Throughout the film, we walk through Bea’s coma dream. It begins with how her parents Derek (Dash Mihoi) and Sharon (Samantha Hyde), met. Next, it moves through her birth, all the way to the present day and that mysterious night. We learn that her father had a head injury when he was younger, which caused his brain to stop developing. Her mother was born with an intellectual disability and never really progressed passed a tween. However, the two fell in love, got married, and had a baby.
WILDFLOWER SHOWS AN ATYPICAL SIDE TO GROWING UP
Usually, when stories like this are told, it’s through the eyes of the person with the disability and not those around them. However, with Wildflower, we see how Bea has adjusted her life to fit her parent’s needs.
The film is full of tough juxtapositions and hypocrisies from all characters. One of the harshest conversations comes between Jean Smart’s (Hacks) character, Peg, and her husband. The two have a gutting conversation about feeling guilty for being relieved about their daughter getting married and moving away.

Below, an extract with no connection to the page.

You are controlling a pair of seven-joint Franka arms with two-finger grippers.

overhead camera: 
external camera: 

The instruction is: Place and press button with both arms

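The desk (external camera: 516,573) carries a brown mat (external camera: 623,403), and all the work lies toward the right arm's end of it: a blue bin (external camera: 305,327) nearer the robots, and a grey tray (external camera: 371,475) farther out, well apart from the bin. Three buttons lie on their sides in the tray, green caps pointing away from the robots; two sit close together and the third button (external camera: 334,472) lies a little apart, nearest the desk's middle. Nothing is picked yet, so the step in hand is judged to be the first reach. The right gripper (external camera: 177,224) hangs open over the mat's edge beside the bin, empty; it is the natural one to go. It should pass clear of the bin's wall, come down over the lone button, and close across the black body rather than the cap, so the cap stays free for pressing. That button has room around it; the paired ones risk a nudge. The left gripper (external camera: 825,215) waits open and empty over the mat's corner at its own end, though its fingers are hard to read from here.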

While Bea loves her parents and refuses to allow anyone to make fun of them, she’s also resentful and embarrassed. The film does a good job of balancing the good and the bad that comes along with her life. It doesn’t shy away from the highs and lows of their lives.
In the end, she and her father have a beautiful conversation about knowing his daughter needs to grow up and leave the nest. He allows her to forgive herself for wanting to leave and promises that he and their mother will be fine on their own. To me, this moment shows that even though others, including Bea, see Derek and Sharon in a certain light, they are very capable and understand their circumstances. They’re also incredible and loving parents doing the best they can.